“To Become Aware of the Possibility of the Search is to be onto Something”

Walker Percy, The Moviegoer and the Many Ways the 1962 National Book Award Winner Still Provokes and Encourages Us More Than Fifty Years After its Publication

A Book Talk by Jennifer Levasseur, editor of Walker Percy's The Moviegoer at Fifty, Louisiana State University Press
(Given at the Louisiana Book Festival, the State Capitol in Baton Rouge, October 29, 2016)
 

Let's begin with a musical introduction to set the mood: "Yes We Can Can" by the late, great Allen Toussaint.

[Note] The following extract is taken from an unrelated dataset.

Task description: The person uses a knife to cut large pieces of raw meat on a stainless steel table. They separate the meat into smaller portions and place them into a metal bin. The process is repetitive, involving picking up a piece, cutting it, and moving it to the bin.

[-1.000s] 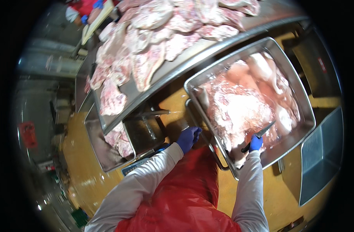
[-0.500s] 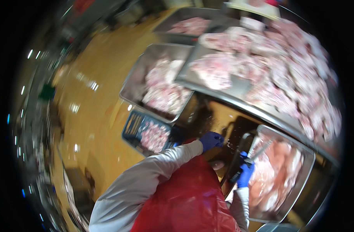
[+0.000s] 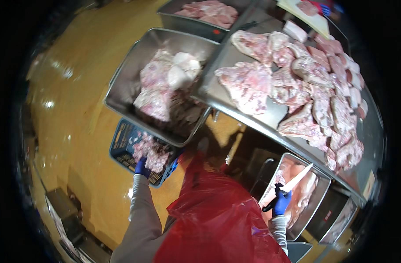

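Note:
My left hand (image 3: 142, 167), in a blue glove, is at the near left side of a blue plastic basket (image 3: 116, 141). Small pink and white meat scraps (image 3: 151, 151) lie in the basket, right beside the fingers; their grip is too unclear to make out. My right hand (image 3: 281, 204), also blue-gloved, is closed round the black handle of a knife (image 3: 297, 178). Its pale blade points up and to the right, over a steel tub (image 3: 319, 202) of large pink meat pieces (image 3: 303, 193).
A steel table (image 3: 270, 117) at the right carries many meat cuts (image 3: 248, 85). Beyond the basket stands a deep steel tub (image 3: 124, 83) with fatty pieces; another meat tub (image 3: 170, 19) is farther back. Another person's gloved hand (image 3: 325, 9) shows beside a white cutting board (image 3: 297, 14).
My left hand has moved left and down from in front of the red apron to the blue basket. The right hand still holds the knife. The whole view has shifted.

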`<act>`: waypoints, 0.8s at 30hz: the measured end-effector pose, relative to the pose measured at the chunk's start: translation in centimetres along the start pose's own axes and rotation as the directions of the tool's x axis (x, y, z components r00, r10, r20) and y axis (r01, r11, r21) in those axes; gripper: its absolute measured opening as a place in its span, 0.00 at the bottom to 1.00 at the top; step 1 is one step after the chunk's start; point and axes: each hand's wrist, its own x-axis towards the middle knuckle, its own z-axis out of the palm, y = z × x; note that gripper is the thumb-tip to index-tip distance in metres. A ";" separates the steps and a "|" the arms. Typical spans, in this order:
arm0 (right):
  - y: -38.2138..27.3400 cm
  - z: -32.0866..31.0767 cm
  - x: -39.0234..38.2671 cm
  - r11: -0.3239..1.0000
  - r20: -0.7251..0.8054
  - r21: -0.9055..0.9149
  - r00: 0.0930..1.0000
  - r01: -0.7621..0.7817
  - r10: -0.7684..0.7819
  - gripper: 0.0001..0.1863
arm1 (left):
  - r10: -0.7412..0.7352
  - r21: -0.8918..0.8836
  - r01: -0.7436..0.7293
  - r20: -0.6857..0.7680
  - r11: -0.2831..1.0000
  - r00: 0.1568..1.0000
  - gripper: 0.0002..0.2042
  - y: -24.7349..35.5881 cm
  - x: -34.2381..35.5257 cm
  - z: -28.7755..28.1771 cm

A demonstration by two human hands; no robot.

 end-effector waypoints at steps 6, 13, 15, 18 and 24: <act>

I don’t know much about Walker Percy’s musical tastes. I don’t know how he felt about Allen Toussaint or this song that the great lyricist and musician wrote in 1970, but I’ve connected them somehow in my own personal mythology of New Orleans experience: this infectious, optimistic ballad that encourages us to be good to each other (and, surely, to dance) and Walker Percy’s first novel, published almost a decade earlier, in 1961, that continues to set us on—or reminded us of—the search. Walker Percy defines the search as “what anyone would undertake if he were not sunk in the everydayness of his own life. … To become aware of the possibility of the search is to be onto something. Not to be onto something is to be in despair.”

We are all looking for that extra beat to life, as Richard Ford has called it, something akin to what Percy referred to as rotation. That something extra that takes us beyond waking every day and going to work and following the rules and leaning one step closer toward death. That spark that sets our blood to boil or leaves us giddy with an excitement we don’t yet understand, that pushes us out of and into ourselves simultaneously.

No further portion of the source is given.